[PROVIDED MATERIAL Boundary: Start]

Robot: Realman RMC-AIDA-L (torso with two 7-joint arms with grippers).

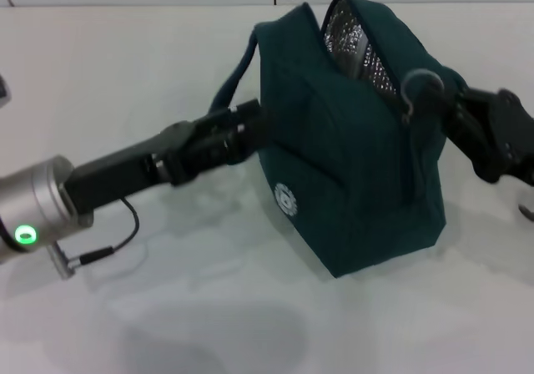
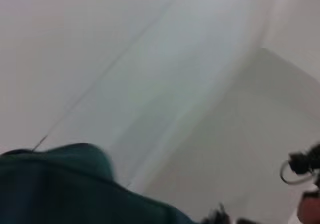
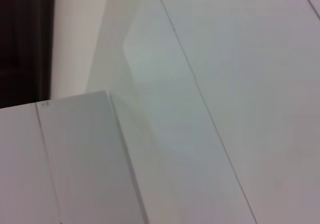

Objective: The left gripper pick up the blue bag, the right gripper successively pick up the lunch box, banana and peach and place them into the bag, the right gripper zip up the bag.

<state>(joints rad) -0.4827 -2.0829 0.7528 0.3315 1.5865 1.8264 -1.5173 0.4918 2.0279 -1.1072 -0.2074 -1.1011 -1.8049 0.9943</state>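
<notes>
The blue bag [image 1: 342, 165] hangs tilted over the white table, with its round white logo [image 1: 286, 199] facing me and its silver lining [image 1: 355, 44] showing through the open top. My left gripper [image 1: 250, 130] is shut on the bag's left side by the loop handle [image 1: 236, 73]. My right gripper [image 1: 434, 97] is shut on the zipper's ring pull [image 1: 411, 86] at the bag's upper right. The left wrist view shows the bag's fabric [image 2: 55, 184] and, farther off, the ring pull [image 2: 292, 173] in the right gripper [image 2: 307, 161]. Lunch box, banana and peach are out of view.
The white table [image 1: 167, 307] spreads around and under the bag. A thin black cable [image 1: 117, 245] dangles from the left arm. The right wrist view shows only pale surfaces and a dark strip [image 3: 22, 39] at one edge.
</notes>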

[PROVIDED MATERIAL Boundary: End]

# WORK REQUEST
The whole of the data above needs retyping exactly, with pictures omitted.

# RESPONSE BELOW
Robot: Realman RMC-AIDA-L (torso with two 7-joint arms with grippers).


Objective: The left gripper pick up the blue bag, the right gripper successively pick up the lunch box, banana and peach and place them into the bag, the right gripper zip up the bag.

<state>(joints rad) -0.4827 -2.0829 0.7528 0.3315 1.5865 1.8264 -1.5173 0.4918 2.0279 -1.1072 -0.2074 -1.1011 -1.8049 0.9943</state>
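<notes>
The blue bag [image 1: 342, 165] hangs tilted over the white table, with its round white logo [image 1: 286, 199] facing me and its silver lining [image 1: 355, 44] showing through the open top. My left gripper [image 1: 250, 130] is shut on the bag's left side by the loop handle [image 1: 236, 73]. My right gripper [image 1: 434, 97] is shut on the zipper's ring pull [image 1: 411, 86] at the bag's upper right. The left wrist view shows the bag's fabric [image 2: 55, 184] and, farther off, the ring pull [image 2: 292, 173] in the right gripper [image 2: 307, 161]. Lunch box, banana and peach are out of view.
The white table [image 1: 167, 307] spreads around and under the bag. A thin black cable [image 1: 117, 245] dangles from the left arm. The right wrist view shows only pale surfaces and a dark strip [image 3: 22, 39] at one edge.
</notes>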

The exercise requires no additional answer.